What this task involves:
Could you filter the data below down to the lines that hold the word "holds"?
+-------+
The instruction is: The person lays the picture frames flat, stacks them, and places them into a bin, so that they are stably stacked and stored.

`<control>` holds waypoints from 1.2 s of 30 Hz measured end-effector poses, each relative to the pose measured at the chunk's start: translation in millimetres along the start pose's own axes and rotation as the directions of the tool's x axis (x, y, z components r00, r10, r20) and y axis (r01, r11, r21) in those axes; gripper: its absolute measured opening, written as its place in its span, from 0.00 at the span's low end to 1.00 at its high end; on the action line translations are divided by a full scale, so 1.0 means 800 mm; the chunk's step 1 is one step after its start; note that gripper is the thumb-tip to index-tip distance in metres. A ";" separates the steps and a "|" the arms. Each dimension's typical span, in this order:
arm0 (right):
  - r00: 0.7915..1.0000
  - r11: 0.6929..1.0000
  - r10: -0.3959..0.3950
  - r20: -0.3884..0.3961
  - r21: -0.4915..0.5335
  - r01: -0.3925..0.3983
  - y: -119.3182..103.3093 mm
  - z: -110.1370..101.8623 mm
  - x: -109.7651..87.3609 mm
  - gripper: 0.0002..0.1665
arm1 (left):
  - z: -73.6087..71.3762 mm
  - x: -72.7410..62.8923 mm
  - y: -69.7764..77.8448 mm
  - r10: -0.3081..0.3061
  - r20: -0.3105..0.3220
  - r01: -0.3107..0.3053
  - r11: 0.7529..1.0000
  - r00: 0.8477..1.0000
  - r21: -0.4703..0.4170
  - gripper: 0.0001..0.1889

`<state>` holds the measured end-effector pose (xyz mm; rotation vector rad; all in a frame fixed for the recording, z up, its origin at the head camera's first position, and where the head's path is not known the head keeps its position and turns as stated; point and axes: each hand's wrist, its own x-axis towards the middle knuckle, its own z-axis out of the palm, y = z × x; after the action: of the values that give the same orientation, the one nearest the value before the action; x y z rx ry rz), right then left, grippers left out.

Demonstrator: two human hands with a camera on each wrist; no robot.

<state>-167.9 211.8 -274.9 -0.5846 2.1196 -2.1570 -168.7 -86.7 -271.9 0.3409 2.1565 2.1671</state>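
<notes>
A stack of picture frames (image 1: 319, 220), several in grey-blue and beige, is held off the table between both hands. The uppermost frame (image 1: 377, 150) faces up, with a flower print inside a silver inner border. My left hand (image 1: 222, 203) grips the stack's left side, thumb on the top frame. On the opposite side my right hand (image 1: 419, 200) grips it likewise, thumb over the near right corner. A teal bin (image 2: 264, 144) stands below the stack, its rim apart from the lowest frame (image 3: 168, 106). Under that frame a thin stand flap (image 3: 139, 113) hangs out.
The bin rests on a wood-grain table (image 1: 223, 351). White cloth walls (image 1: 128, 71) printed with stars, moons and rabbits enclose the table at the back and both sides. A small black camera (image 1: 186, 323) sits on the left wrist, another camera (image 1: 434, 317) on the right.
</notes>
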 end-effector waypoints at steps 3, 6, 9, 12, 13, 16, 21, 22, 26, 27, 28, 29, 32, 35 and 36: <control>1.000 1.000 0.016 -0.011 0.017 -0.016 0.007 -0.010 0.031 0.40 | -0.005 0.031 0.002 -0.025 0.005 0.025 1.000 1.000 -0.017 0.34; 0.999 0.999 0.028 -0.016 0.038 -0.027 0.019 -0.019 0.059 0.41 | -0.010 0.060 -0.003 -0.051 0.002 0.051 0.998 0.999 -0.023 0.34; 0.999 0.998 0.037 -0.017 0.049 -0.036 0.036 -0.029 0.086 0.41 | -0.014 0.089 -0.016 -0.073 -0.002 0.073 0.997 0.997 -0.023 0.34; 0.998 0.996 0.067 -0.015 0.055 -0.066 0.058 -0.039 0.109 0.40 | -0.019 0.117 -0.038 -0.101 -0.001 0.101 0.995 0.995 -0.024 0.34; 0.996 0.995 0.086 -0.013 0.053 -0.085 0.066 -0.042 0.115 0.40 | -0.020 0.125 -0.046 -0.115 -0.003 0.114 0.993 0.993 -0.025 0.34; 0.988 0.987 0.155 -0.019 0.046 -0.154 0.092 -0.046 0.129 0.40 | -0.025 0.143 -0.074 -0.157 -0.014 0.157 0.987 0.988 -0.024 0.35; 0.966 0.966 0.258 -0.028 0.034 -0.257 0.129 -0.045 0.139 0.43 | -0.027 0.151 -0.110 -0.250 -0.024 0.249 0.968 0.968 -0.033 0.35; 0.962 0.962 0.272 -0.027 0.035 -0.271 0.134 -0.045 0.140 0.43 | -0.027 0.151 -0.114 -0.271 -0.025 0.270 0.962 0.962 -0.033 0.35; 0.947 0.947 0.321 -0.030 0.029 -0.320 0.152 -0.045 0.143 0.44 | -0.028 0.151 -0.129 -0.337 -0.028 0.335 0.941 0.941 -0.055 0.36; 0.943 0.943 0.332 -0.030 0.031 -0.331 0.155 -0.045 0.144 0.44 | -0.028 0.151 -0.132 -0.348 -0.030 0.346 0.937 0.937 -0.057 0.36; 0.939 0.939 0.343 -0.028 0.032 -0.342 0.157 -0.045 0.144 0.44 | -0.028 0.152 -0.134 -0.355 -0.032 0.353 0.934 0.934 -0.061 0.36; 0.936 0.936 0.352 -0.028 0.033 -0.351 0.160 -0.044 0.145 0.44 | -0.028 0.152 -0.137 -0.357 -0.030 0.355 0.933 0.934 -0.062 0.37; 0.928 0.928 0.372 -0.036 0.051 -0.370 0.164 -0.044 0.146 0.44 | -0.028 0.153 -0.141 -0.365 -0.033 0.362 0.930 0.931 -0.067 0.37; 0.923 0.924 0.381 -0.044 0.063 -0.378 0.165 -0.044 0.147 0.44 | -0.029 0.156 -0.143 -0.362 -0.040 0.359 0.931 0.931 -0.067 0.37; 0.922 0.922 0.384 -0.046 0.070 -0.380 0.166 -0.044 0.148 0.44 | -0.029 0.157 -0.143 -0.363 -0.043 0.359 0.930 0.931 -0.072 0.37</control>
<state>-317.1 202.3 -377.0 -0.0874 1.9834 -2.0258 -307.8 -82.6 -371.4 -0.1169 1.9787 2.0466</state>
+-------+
Task output:
`<control>` holds waypoints from 1.2 s of 30 Hz measured end-effector poses, each relative to the pose measured at the chunk's start: translation in millimetres along the start pose's own axes and rotation as the directions of the tool's x axis (x, y, z components r00, r10, r20) and y axis (r01, r11, r21) in those axes; gripper: its absolute measured opening, written as its place in its span, from 0.00 at the span's low end to 1.00 at its high end; on the action line translations are divided by a full scale, so 1.0 means 800 mm; the chunk's step 1 is one step after its start; note that gripper is the thumb-tip to index-tip distance in metres. A ";" separates the steps and a "|" the arms. Each dimension's typical span, in this order:
`<state>` holds the measured end-effector pose (xyz mm; rotation vector rad; all in a frame fixed for the recording, z up, its origin at the head camera's first position, and where the head's path is not known the head keeps its position and turns as stated; point and axes: each hand's wrist, its own x-axis towards the middle knuckle, its own z-axis out of the palm, y = z × x; after the action: of the values that give the same orientation, the one nearest the value before the action; x y z rx ry rz), right then left, grippers left out.

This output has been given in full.